Les utilisateurs et le fonctionnement
Tous les porteurs de projet (jeunes entrants sur le marché du travail, entreprises, indépendants, français ou étrangers), désirant tester leur idée pourront prendre un abonnement à la Cité dès le mois de mai. « Un abonnement de 300 € par mois et par personne ouvre accès à un bureau, aux outils techniques et aux équipements industriels (imprimantes 3D, laser de découpe, matériel de plasturgie...), ainsi qu'à l'équipe de dix permanents, comprenant des chefs de projets et des experts techniques, explique Philippe Ménard.
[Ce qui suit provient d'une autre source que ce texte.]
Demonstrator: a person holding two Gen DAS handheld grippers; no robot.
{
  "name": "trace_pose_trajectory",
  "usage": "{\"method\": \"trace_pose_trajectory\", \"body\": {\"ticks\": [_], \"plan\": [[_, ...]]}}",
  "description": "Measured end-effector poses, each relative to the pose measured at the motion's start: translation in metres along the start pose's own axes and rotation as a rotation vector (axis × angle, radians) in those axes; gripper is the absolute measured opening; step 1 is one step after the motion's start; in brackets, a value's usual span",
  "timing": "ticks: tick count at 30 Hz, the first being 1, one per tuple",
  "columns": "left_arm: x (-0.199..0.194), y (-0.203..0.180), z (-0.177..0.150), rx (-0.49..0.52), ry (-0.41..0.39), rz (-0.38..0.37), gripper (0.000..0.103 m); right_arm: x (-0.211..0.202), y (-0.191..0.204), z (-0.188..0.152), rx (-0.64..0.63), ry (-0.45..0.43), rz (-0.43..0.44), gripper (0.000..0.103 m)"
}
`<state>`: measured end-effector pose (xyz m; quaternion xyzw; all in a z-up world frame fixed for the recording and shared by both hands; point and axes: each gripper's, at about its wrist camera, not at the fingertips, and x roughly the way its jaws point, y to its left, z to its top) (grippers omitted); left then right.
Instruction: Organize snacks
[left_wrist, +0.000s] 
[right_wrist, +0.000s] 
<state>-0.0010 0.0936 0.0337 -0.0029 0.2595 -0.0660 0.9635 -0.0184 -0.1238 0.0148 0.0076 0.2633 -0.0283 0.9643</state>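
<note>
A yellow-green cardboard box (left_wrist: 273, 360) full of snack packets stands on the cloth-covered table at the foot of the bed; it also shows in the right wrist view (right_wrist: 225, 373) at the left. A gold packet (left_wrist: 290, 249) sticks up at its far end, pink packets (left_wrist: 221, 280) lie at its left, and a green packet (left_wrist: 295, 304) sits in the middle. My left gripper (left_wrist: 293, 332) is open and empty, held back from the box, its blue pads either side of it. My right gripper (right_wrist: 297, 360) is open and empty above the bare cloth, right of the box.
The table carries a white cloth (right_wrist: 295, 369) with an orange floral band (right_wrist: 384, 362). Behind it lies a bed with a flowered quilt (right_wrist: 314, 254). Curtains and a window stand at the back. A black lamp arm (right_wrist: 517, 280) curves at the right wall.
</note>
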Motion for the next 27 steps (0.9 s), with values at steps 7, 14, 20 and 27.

Après cette première étape de conception et de prototypage, il y a une deuxième étape pour la réalisation d'un dossier de fabrication et la production
d'une pré-série avec un accompagnement personnalisé, pour un investissement qui sera chiffré en fonction du cahier des charges des porteurs avec une moyenne estimée de 30.000 € par projet. En 2017, une troisième étape devrait venir compléter ce panel : « Il s'agira d'une autre entreprise qui aura vocation à assembler les objets connectés conçus par les porteurs de projet dans les étapes précédentes et dont les pièces auront été fabriquées en sous-traitance dans les entreprises de leur choix, localement ou non. »
Les perspectives
Au total, l'idée est d'avoir d'ici à 2019 environ 150 emplois basés sur les 11.000 m² du site, dont une vingtaine de salariés permanents de la structure. « Pour 2019, nous tablons sur la rentabilité avec un chiffre d'affaires de 3 M€, sur 170 abonnés à l'étape de prototypage, dont une cinquantaine ira jusqu'à la production d'une présérie, et sur près de soixante produits conçus et industrialisés à la Cité. » Quant à la deuxième structure, dédiée à la production, elle pourrait avoir une cinquantaine de salariés et faire plus de 20 M€ de chiffre d'affaires. Bien sûr, ces chiffres sont des projections, donc à prendre avec précaution ! « En parallèle du développement interne de la Cité, c'est tout un écosystème qui devrait graviter autour d'elle, avec des entreprises sous-traitantes pour le volet industriel, mais aussi des entreprises de service (juridique, financier, R&D, bureaux d'étude, conseil) et des écoles. « Nous estimons que cela pourrait induire environ 500 emplois au total, sans compter le surplus d'activité pour l'hôtellerie, la restauration, le tourisme, le logement », conclut le directeur.
Avec 50 milliards d'objets connectés annoncés pour 2020 dans le monde, l'Internet des objets pourrait représenter un marché de 14.000 milliards de dollars. La Cité de l'objet connecté, qui ouvrira ses portes en mai à Angers, est un outil de premier plan pour capter ce marché.